TRY IT: From the entries below, copy exactly the lines from the one that contains "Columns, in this" through the one that contains "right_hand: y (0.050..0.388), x", both included, and only those.

DATA EXTRACTS:
=======

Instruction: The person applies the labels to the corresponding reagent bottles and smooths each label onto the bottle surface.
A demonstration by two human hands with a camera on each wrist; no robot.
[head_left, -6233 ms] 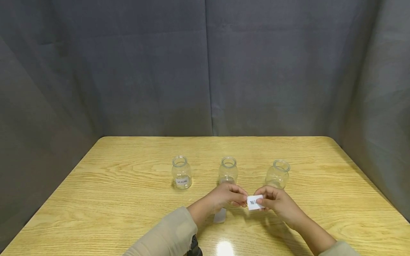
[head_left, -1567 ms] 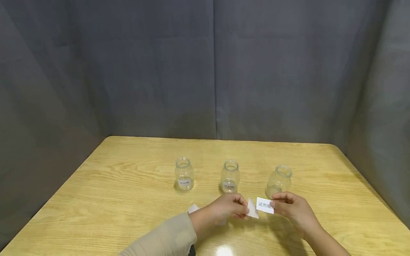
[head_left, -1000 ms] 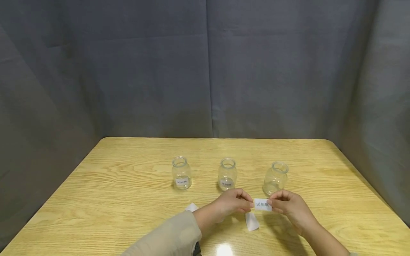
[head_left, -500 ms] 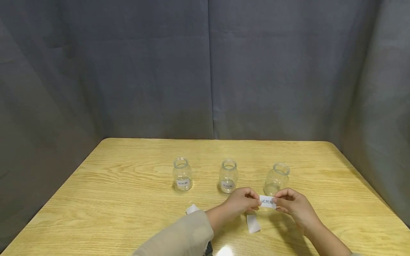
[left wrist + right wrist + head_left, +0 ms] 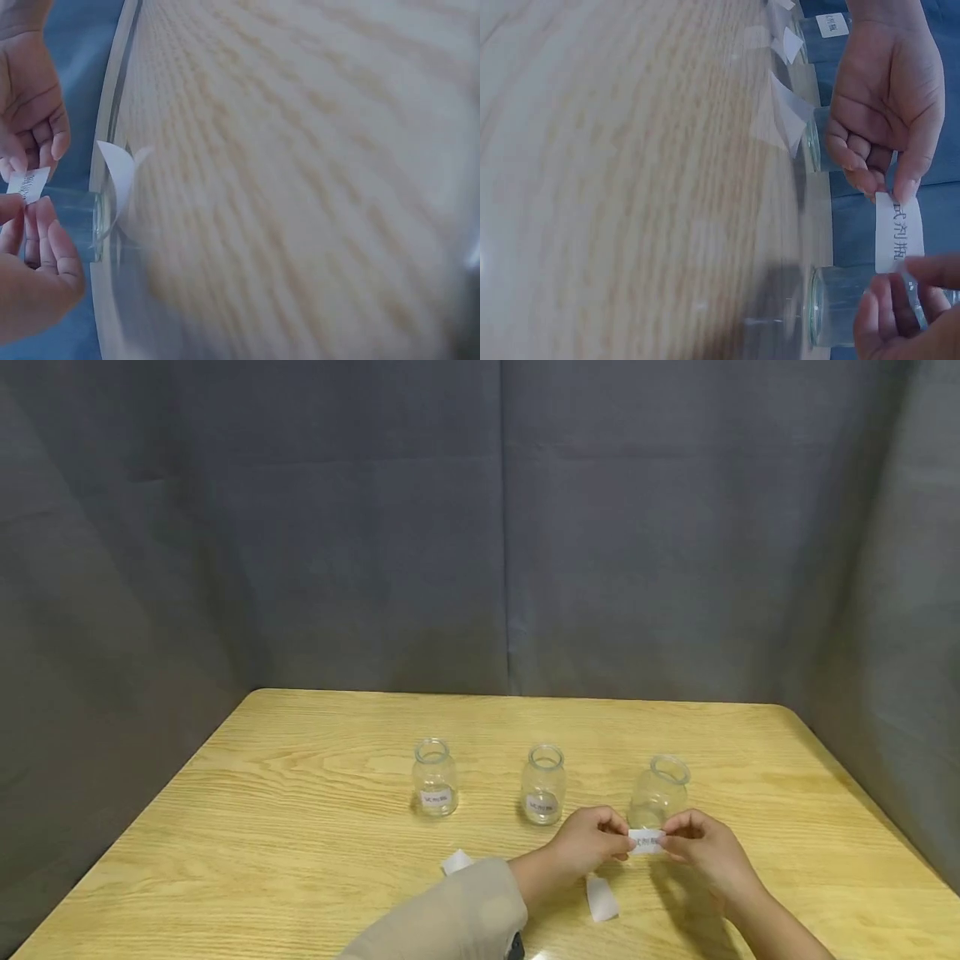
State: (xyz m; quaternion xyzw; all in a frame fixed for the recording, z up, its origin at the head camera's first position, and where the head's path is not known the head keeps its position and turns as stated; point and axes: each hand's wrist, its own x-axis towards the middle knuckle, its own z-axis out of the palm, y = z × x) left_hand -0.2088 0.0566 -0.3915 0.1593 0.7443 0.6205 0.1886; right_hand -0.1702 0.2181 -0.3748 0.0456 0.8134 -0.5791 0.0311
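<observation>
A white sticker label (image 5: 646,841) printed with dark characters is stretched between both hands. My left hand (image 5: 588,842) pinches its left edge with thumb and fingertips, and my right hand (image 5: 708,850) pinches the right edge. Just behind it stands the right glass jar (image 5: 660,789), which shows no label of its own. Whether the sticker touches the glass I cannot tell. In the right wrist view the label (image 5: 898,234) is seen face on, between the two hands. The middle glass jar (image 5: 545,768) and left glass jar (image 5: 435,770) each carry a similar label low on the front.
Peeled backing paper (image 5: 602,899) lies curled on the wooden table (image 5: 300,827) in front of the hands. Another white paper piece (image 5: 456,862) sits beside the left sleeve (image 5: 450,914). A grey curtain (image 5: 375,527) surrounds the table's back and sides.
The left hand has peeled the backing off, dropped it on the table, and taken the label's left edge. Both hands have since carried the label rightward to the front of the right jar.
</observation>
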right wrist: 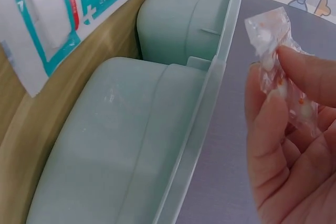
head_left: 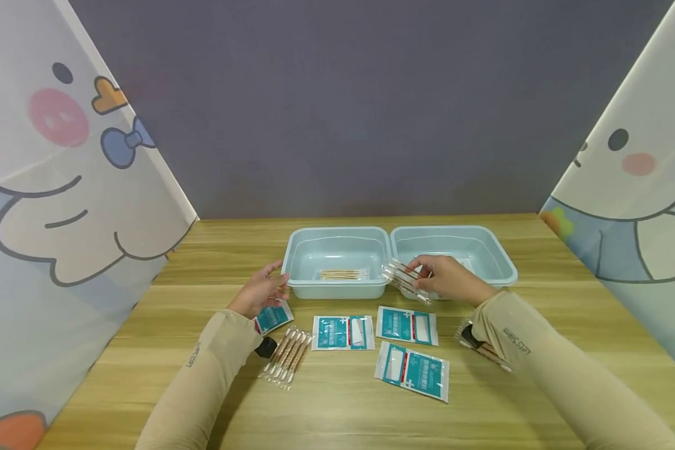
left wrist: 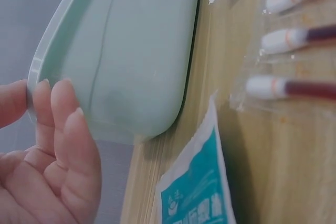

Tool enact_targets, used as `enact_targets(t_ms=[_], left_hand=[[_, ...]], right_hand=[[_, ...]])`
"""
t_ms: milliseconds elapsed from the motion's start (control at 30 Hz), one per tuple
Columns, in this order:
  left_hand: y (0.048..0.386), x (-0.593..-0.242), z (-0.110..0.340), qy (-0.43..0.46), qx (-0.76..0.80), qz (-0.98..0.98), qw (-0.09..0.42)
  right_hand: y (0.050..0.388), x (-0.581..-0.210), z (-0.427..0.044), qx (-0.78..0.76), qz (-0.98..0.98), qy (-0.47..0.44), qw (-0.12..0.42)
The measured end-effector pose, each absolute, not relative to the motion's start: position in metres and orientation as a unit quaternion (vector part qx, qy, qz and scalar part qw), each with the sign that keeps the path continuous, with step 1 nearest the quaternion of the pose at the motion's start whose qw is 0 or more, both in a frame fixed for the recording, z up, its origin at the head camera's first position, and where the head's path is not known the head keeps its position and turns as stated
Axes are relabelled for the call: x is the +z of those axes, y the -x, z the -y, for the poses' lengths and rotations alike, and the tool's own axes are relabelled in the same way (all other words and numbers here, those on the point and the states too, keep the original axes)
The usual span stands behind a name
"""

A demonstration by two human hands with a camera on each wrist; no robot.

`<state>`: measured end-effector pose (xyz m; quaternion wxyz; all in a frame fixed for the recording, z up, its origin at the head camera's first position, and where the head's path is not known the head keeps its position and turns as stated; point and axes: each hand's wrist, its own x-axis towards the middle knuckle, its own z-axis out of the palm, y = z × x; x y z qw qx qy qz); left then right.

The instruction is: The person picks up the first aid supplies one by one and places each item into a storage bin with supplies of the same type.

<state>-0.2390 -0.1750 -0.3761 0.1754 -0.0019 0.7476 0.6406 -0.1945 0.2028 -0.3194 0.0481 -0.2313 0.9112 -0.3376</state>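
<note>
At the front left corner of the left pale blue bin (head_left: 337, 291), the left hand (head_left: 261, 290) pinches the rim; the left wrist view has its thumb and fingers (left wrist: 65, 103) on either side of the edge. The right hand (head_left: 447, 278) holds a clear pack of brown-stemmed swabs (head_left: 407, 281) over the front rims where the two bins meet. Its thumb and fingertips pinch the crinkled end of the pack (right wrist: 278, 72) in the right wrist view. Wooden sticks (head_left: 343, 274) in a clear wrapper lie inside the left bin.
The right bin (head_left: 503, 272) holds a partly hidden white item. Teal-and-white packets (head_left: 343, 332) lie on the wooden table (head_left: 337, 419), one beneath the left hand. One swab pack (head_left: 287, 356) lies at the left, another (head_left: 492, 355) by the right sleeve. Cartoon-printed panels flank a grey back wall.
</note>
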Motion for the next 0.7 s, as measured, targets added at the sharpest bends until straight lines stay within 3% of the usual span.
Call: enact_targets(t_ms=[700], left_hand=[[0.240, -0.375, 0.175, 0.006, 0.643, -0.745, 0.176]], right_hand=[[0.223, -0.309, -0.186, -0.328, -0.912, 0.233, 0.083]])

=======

FINAL ANSWER:
Columns, in this order:
  left_hand: y (0.048..0.386), x (-0.593..-0.242), z (-0.110..0.340), qy (-0.43..0.46), qx (-0.76..0.80), qz (-0.98..0.98), qw (-0.09..0.42)
  right_hand: y (0.050..0.388), x (-0.581..-0.210), z (-0.427..0.044), qx (-0.78..0.76), qz (-0.98..0.98), qy (-0.47..0.44), qw (-0.12..0.42)

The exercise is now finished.